- Source: James Dayrolles Crosbie
Brigadier-General James Dayrolles Crosbie, (19 August 1865 – 18 December 1947) was an Irish Justice of the Peace, High Sheriff and Deputy Lieutenant of County Kerry, and a senior officer in the British Army during the First World War. He was the last in the Crosbie line to live in Ballyheigue Castle.
Early life
Crosbie was born to Rosa Lister-Kaye (daughter of Sir John Kaye-Lister, 2nd Baronet) and James Crosbie, a colonel in the Kerry Militia. The Crosbie family was descended from an ancient bardic line from Leinster; the Right Reverend John Crosbie became an Anglican cleric and anglicised his name from Sean Mac an Chrosáin about 1583. Ballyheigue Castle was the official residence of the family. Crosbie inherited the castle and its demesne after the death of his father in 1879.
Career
Crosbie went to Eton College and was commissioned in the 2nd Battalion Royal Welch Fusiliers in 1885. He had officer training at the Royal Military College, Sandhurst. He left the military in 1893. He was a Justice of the Peace and became High Sheriff of Kerry in 1894 and the same year married Maria Caroline Leith on 28 July. They had one child, Oonagh Mary Crosbie. Active on local committees, he became the chairman of the 3 km-long Tralee & Fenit Railway Company, which opened in 1887. He was appointed Deputy Lieutenant of Kerry in 1900. He operated his lands as a working farm throughout his time there and the produce was advertised for sale locally.

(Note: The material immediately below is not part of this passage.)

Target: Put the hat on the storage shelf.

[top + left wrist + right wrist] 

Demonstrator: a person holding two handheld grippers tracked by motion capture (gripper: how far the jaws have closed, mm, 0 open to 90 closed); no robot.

Cattle from the farm were entered into Kerry competitions. With the outbreak of the First World War, he rejoined the army in 1914 as commander of the 11th Battalion Lancashire Fusiliers, was promoted to brigadier-general in the 12th Infantry Brigade and returned home in 1917. Thereafter he commanded the 16th Battalion Queen's Regiment and was base commandant of Arkhangelsk (Archangel) (under General Sir Edmund Ironside). While in Russia, he learned that Ballyheigue Castle had been burned. He received the Distinguished Service Order in 1917 and was appointed Companion of the Order of St Michael and St George in 1919.
Between 1912 and 1919 [sources vary], he sold the demesne lands of the Ballyheigue Castle estate to local people and sold the castle itself to Jeremiah Leen, ending the centuries-old link between the Crosbie family and Ballyheigue. The castle buildings were used by the Royal Irish Constabulary from 1890, and were subject to arson attacks in 1912 (after Crosbie attended a Unionist meeting in Tralee and seconded a motion against the Home Rule bill being debated in the UK Parliament) and again after their sale in 1921, in a fire started by Irish Volunteers. After his return from Russia, he resided in County Wicklow before buying Muircambus House in Fife, settling there with his family. In Scotland, he was a representative in local government for the Kilconquhar district. He was County Convener between 1938 and 1945, Convener of the Education and Finance Committees and became Chairman of the Scottish County Councils Association in 1942. He retired in 1945 for health reasons. He was also a Justice of the Peace and Deputy Lieutenant (1936) in Scotland. He was vice-president of the East Fife Unionist Association and a leading member in various other groups.
He died in 1947 aged 83 in a nursing home in Elie. He was survived by his wife and daughter.